About this exercise:
Transcribe exactly, and only, the lines from the one containing "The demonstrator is" through the end of the material.

Data section:
:::

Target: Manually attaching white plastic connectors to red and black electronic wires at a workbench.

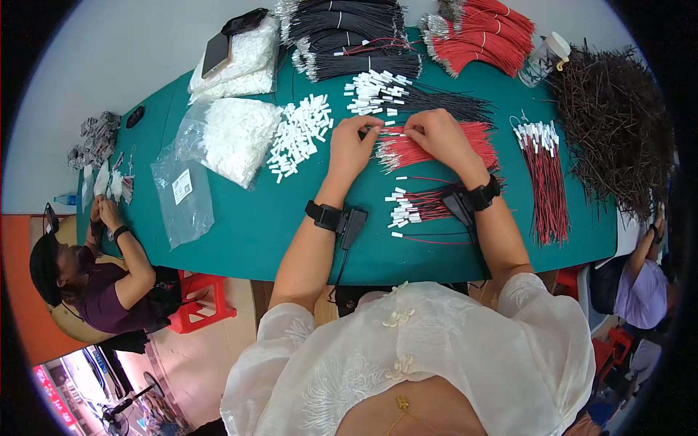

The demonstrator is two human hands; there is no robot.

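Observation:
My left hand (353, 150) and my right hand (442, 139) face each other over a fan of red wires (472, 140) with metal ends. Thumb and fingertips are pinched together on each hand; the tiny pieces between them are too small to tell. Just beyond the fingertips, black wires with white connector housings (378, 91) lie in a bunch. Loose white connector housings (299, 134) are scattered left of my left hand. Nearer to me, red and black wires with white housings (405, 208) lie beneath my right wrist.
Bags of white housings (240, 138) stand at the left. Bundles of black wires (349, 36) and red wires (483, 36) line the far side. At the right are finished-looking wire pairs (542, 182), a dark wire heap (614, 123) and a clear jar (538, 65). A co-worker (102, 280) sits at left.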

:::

Expected output:
The demonstrator is two human hands; there is no robot.

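Observation:
My left hand (353, 150) and my right hand (442, 139) face each other over a fan of red wires (472, 140) with metal ends. Thumb and fingertips are pinched together on each hand; the tiny pieces between them are too small to tell. Just beyond the fingertips, black wires with white connector housings (378, 91) lie in a bunch. Loose white connector housings (299, 134) are scattered left of my left hand. Nearer to me, red and black wires with white housings (405, 208) lie beneath my right wrist.
Bags of white housings (240, 138) stand at the left. Bundles of black wires (349, 36) and red wires (483, 36) line the far side. At the right are finished-looking wire pairs (542, 182), a dark wire heap (614, 123) and a clear jar (538, 65). A co-worker (102, 280) sits at left.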

This exercise has now been completed.